Nous avons remarqué ta bienveillance envers les tout-petits.

Il a fait preuve de mesquinerie envers ses collègues.

À la suite de ces événements, je me suis montré intransigeant envers les voisins.

Tu es très exigeante envers toi-même.

Dans son discours, elle s’est engagée envers la population à améliorer le transport.

Leur passion pour la photographie les tient occupées. (et non : leur passion envers la photographie)

Son indifférence à l’égard de la mode est bien connue. (et non : son indifférence envers la mode)

Saviez-vous que…?

Autrefois, lorsqu’une personne était sur la sellette, elle était assise sur un petit siège bas (littéralement une sellette) réservé aux accusés et était alors interrogée longuement par les juges, qui la dominaient de leur taille.

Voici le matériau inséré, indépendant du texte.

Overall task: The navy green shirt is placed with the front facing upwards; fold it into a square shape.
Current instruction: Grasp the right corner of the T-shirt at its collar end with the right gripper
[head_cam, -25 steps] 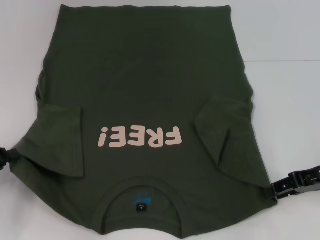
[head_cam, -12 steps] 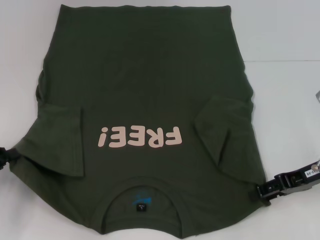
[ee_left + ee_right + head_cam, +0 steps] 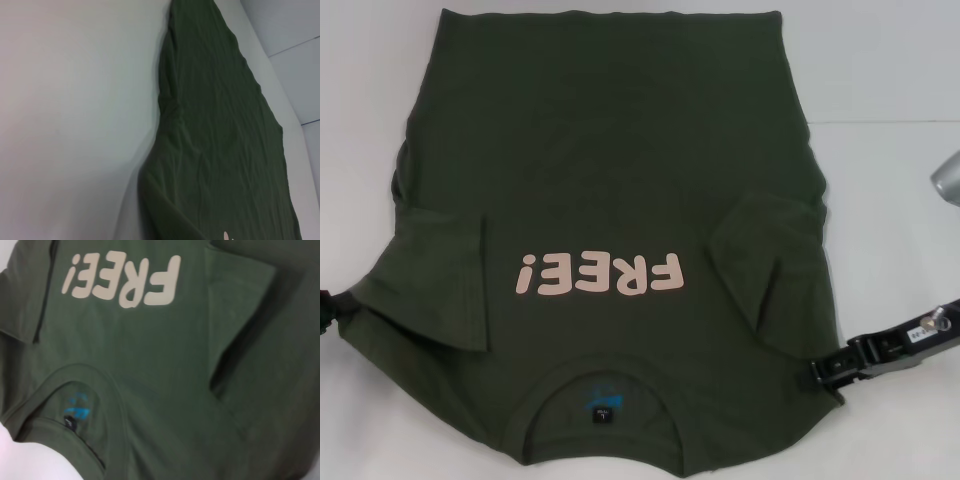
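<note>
The navy green shirt (image 3: pixel 610 200) lies flat on the desk (image 3: pixel 890 70), collar nearest the robot. Left gripper (image 3: pixel 330 310) sits at its left shoulder edge, right gripper (image 3: pixel 825 370) at the right shoulder.

One shirt (image 3: pixel 610 200) lies on one table (image 3: pixel 890 80). It has two sleeves, both folded in over the body, one collar (image 3: pixel 605 375), one neck label (image 3: pixel 605 416) and one print (image 3: pixel 597 273) of four letters and an exclamation mark. Two grippers show: left (image 3: pixel 328 302), right (image 3: pixel 825 372).
</note>
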You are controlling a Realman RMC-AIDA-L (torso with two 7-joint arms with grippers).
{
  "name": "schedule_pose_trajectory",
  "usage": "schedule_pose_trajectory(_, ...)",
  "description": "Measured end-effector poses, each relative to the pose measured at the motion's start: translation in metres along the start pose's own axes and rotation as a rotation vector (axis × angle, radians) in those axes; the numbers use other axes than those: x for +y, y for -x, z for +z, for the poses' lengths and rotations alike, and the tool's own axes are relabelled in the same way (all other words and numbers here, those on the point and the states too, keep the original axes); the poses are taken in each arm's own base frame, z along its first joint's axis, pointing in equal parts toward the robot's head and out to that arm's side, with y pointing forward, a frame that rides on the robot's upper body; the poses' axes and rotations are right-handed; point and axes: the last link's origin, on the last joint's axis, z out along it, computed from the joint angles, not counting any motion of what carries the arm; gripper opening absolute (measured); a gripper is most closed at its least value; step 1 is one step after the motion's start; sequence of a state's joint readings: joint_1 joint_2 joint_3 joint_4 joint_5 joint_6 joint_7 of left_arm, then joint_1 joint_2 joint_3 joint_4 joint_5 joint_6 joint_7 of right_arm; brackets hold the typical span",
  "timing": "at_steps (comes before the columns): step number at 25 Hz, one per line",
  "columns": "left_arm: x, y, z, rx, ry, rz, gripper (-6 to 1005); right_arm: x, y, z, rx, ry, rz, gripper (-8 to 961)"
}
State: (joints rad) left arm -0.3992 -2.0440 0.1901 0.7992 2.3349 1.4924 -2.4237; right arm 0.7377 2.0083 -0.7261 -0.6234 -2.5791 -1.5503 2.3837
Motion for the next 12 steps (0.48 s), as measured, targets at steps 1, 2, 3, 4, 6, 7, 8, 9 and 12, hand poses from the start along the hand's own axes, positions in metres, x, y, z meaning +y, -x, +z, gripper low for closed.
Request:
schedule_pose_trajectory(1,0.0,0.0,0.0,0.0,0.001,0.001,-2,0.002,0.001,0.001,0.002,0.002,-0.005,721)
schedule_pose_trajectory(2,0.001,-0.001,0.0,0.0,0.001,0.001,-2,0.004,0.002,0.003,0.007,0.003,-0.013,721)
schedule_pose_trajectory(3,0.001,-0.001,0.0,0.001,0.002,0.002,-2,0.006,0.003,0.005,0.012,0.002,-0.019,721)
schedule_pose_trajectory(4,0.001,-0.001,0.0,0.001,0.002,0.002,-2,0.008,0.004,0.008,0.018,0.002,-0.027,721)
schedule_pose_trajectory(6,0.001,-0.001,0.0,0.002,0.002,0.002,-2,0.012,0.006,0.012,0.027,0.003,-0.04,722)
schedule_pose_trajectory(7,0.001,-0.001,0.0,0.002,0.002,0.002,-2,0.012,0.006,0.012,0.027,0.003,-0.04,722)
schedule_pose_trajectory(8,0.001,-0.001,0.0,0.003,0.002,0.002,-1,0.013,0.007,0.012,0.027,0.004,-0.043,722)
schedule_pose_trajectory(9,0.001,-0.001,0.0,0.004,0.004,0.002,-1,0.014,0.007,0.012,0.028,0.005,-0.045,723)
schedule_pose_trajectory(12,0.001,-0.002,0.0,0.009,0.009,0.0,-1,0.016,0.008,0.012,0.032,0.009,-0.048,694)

La posture de la personne accusée était d’autant plus humiliante qu’elle avait normalement les fers aux pieds. S’il s’agissait d’une personne de haut rang, la sellette pouvait être recouverte d’un tapis. Cette pratique a été abolie avec la Révolution. Aujourd’hui, être sur la sellette c’est « être dans une position inconfortable, être soumis à un interrogatoire, être perçu comme coupable de quelque chose ».